Additionally, Jeppesen claimed that he was unaware of the requirement to contact MSHA in order to terminate a withdrawal order. Tr. 332. I find this claim to be without merit. An operator is charged with the responsibility to know, understand and adhere to the Act, the mandatory health and safety standards, and all applicable regulations if it is to engage in mining. Jeppesen clearly understands the proper procedure for terminating prior citations and orders. He has been issued many of both citations and orders in the past as demonstrated by the MSHA Violation History Report and prior ALJs’ decisions and settlement order. Jeppesen Gravel, 32 FMSHRC 1749 (Nov. 2010) (ALJ); Jeppesen Gravel, 30 FMSHRC 324 (Apr. 2008) (ALJ); Exs. S-34, 35, 37, 44. He has been given detailed in-person instructions by the U.S. Attorney on how to properly contest violations. He has been offered the opportunity to participate in close-out conferences and CAVs by MSHA. In short, he has been provided more opportunities than the average small mine operator to familiarize himself with the requirements under the Mine Act. He is clearly not an unintelligent person; he has operated this mine as well as several other businesses for decades. He was savvy enough to have obtained and submitted a copy of the U.S. Department of Labor’s “Small Mine Assessment Process Summary” Booklet published by the DOL and National Mine Health and Safety Academy in his pretrial hearing report. Ex. R-23. I find Jeppesen’s allegation is disingenuous.

 

Jeppesen did not seriously contest that he placed the withdrawn areas or equipment back into service without having the withdrawal orders terminated. At trial he admitted to having operated the mine in August 2012, the screen plant in November 2012, and the wash plant, including the cited John Deere tractor, during the two months preceding the July 2013 inspection.

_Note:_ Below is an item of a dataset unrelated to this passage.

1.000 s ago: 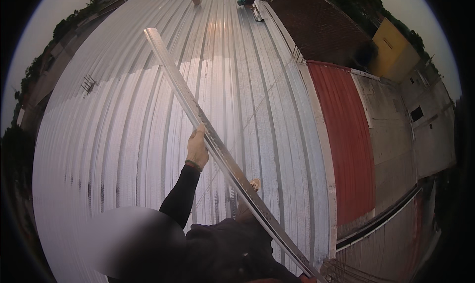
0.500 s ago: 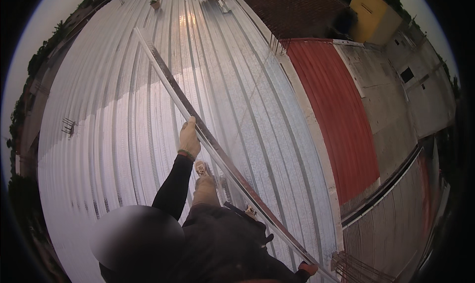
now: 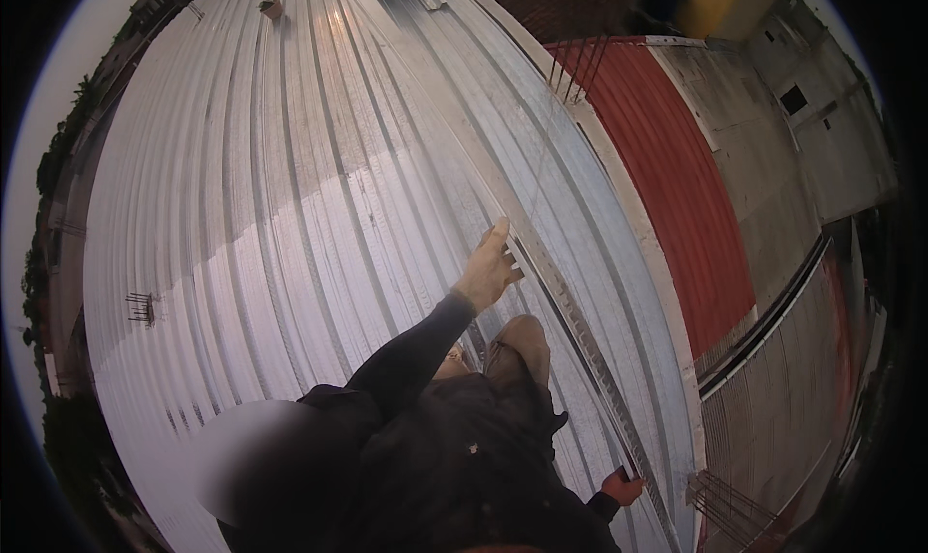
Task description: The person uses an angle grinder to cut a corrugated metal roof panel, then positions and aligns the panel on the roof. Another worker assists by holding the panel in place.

Tr. 72-74, 133-34, 138-39, 143, 150, 180, 269-70. He had been observed operating the excavator, wash plant and tractor upon the inspectors’ arrival at the mine on July 22, 2013. Tr. 62, 71-72, 131, 134, 236-37, 252, 277, 285.

 

Therefore, the only issues remaining are the appropriate level of negligence and the proper penalty to assess.

 

A.    Violations Fully or Partially Abated

Inspector Breon assessed each of the “working in the face of a withdrawal order” violations as high negligence violations.[11] His reasoning was that Jeppesen clearly knew of the hazardous conditions cited in the withdrawal orders and in many instances in a citation issued prior to the order, yet he then knowingly and intentionally ignored the orders and continued to operate the mine before they were terminated. Many of the conditions would have required only minimal effort on Jeppesen’s part to make a telephone call for MSHA to terminate the orders.

 

 The Secretary has acknowledged that Jeppesen had fully abated four of the violations and partially abated another three prior to MSHA’s return visit on July 22, 2013. The Secretary concedes that Jeppesen’s actions with regard to the relevant seven citations may be considered in mitigation of the high negligence, moderate negligence being more appropriate.[12] See Sec’y’s Post-Trial Closing Statement 14.

 

Jeppesen has intentionally and repeatedly thumbed his nose at MSHA’s authority and disregarded his responsibility to maintain a safe and healthful working environment, which is deserving of a high negligence designation. However, I agree with the Secretary’s recognition that Jeppesen’s eventual, although late and in some instances insufficient, efforts at compliance are a mitigating factor and I find moderate negligence is appropriate.

 

The citations modified to moderate negligence and the underlying facts are:

 

1.      Citation No. 8737364/Ex. S-10

The original citation, No. 8667978/Docket No. CENT 2013-188-M, was issued on October 1, 2012 as a non-S&S 104(a) violation. The cited standard is 30 C.F.R. § 56.12008, which requires that electrical cables enter metal frames outfitted with proper fittings or bushings. Ex. S-10d. When the inspectors returned on October 22, 2012, they found no attempt to abate the citation had been made within the time allotted and issued a 104(b) order taking the 480-volt power cable out of service. Ex. S-10e. Inspectors Van Wey and Breon testified that when they returned on July 22, 2013, they found that Jeppesen had abated the condition but could not say when.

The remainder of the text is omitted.